▼

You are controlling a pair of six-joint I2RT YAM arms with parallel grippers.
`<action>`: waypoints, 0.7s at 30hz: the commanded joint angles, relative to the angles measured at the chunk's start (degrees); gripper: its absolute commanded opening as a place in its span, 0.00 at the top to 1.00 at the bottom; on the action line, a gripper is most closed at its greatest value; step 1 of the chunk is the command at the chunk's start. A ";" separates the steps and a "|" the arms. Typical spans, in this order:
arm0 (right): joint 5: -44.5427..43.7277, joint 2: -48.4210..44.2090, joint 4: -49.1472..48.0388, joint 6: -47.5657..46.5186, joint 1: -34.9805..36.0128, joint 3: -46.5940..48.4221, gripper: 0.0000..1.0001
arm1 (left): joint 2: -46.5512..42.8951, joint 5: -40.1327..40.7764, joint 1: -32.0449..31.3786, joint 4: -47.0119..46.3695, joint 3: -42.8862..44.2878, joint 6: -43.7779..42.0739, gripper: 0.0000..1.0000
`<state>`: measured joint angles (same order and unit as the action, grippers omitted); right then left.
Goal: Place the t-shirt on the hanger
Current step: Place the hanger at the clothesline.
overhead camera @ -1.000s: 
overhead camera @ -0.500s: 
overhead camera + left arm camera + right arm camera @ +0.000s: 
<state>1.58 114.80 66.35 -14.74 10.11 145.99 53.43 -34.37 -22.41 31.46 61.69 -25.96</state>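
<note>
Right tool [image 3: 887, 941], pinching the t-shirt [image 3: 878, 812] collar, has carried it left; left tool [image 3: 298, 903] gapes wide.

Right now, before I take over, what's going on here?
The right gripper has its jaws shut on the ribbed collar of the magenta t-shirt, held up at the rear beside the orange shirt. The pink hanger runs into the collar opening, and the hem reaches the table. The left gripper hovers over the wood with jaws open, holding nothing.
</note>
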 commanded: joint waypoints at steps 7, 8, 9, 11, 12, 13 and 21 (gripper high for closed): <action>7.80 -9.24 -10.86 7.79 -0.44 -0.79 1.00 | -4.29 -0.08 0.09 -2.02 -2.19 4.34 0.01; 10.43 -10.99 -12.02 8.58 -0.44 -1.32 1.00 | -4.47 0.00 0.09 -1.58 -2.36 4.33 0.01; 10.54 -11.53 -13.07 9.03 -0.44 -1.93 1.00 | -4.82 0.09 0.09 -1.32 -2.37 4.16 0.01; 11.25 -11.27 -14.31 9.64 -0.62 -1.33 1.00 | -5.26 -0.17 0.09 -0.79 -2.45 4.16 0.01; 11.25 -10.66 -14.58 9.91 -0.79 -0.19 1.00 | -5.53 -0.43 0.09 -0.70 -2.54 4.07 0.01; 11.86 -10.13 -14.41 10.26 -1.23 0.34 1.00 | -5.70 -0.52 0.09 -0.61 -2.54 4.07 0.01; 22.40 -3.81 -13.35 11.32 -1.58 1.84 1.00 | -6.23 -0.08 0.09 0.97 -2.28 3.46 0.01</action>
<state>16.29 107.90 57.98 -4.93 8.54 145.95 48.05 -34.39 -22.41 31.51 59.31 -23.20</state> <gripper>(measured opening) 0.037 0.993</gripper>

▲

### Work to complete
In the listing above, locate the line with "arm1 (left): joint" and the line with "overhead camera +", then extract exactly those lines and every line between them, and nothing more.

### Answer section
arm1 (left): joint 2: -46.5512..42.8951, joint 5: -40.1327..40.7764, joint 1: -32.0449..31.3786, joint 4: -47.0119..46.3695, joint 3: -42.8862..44.2878, joint 6: -43.7779..42.0739, gripper: 0.0000..1.0000
`<state>`: measured joint angles (same order and unit as the action, grippers omitted); right then left.
Goal: Place the t-shirt on the hanger
Current step: Place the hanger at the clothesline.
overhead camera @ -1.000s: 
overhead camera @ -0.500s: 
overhead camera + left arm camera + right arm camera @ +0.000s: 

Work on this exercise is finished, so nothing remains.